ACTIVITY -
For the entries that follow, restate word for word the line containing "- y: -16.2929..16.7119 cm", the line containing "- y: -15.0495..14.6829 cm", and every line that lies between them.

EXERCISE MATERIALS -

*** Block opens ***

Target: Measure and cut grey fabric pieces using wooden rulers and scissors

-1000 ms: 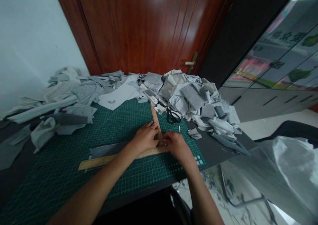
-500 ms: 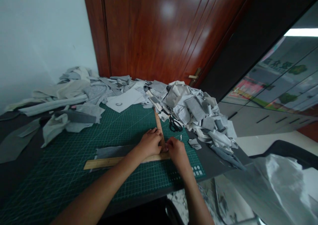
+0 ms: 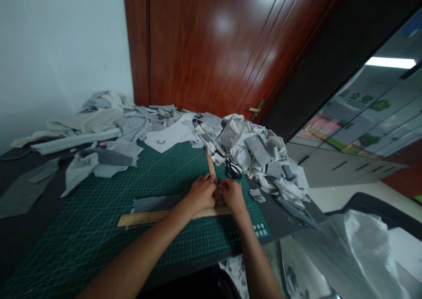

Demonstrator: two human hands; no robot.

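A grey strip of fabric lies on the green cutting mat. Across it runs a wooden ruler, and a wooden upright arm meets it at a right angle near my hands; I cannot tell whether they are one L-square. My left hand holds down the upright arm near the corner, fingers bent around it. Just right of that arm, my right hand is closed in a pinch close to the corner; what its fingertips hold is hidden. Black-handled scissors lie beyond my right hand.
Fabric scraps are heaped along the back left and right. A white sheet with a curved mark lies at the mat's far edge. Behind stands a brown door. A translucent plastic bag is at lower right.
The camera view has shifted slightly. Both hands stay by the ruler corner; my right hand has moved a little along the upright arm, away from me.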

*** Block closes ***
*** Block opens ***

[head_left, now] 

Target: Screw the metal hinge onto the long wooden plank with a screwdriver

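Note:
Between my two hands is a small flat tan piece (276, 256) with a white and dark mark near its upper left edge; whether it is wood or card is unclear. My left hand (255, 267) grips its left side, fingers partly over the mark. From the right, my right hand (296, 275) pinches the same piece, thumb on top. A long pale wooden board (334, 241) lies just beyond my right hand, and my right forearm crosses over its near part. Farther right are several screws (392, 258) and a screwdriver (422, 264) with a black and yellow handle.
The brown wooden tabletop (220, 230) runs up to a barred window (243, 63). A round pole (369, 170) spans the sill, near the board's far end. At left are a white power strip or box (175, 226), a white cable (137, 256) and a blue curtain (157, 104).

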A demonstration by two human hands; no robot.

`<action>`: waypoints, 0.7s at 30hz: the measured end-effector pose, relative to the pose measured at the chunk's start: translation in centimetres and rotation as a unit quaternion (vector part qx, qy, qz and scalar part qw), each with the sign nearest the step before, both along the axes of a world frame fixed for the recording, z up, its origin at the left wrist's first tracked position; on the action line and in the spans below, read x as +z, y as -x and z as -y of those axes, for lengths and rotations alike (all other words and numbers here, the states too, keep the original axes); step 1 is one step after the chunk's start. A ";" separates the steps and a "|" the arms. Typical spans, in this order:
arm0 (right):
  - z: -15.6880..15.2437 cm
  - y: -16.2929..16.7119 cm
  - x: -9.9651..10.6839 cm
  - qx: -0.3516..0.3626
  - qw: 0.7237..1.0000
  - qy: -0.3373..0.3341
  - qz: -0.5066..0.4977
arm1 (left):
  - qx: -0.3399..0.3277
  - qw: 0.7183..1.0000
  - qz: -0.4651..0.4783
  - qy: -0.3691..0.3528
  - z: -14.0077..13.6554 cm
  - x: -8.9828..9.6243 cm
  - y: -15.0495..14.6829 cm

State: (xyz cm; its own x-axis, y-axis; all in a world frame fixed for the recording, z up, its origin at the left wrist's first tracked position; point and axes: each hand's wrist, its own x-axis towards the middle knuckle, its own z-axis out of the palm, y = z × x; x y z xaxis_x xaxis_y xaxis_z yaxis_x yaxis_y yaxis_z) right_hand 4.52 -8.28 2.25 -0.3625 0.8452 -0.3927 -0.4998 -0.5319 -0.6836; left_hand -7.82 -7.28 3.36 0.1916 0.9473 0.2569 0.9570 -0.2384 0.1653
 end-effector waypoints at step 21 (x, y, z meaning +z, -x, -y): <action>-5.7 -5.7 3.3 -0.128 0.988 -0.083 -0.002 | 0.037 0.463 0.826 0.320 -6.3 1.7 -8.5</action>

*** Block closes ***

FINISHED TASK -
  - y: -16.2929..16.7119 cm
  - x: -9.9651..10.6839 cm
  - qx: -0.3516..0.3626
  - qw: 0.7237..1.0000
  - qy: -0.3373..0.3341
  - qz: -0.5066..0.4977
arm1 (left):
  - qx: -0.3399..0.3277
  - qw: 0.7183..1.0000
  - qz: -0.4651..0.4783
  - qy: -0.3691..0.3528
  - z: -14.0077..13.6554 cm
  - x: -8.9828..9.6243 cm
  - y: -15.0495..14.6829 cm

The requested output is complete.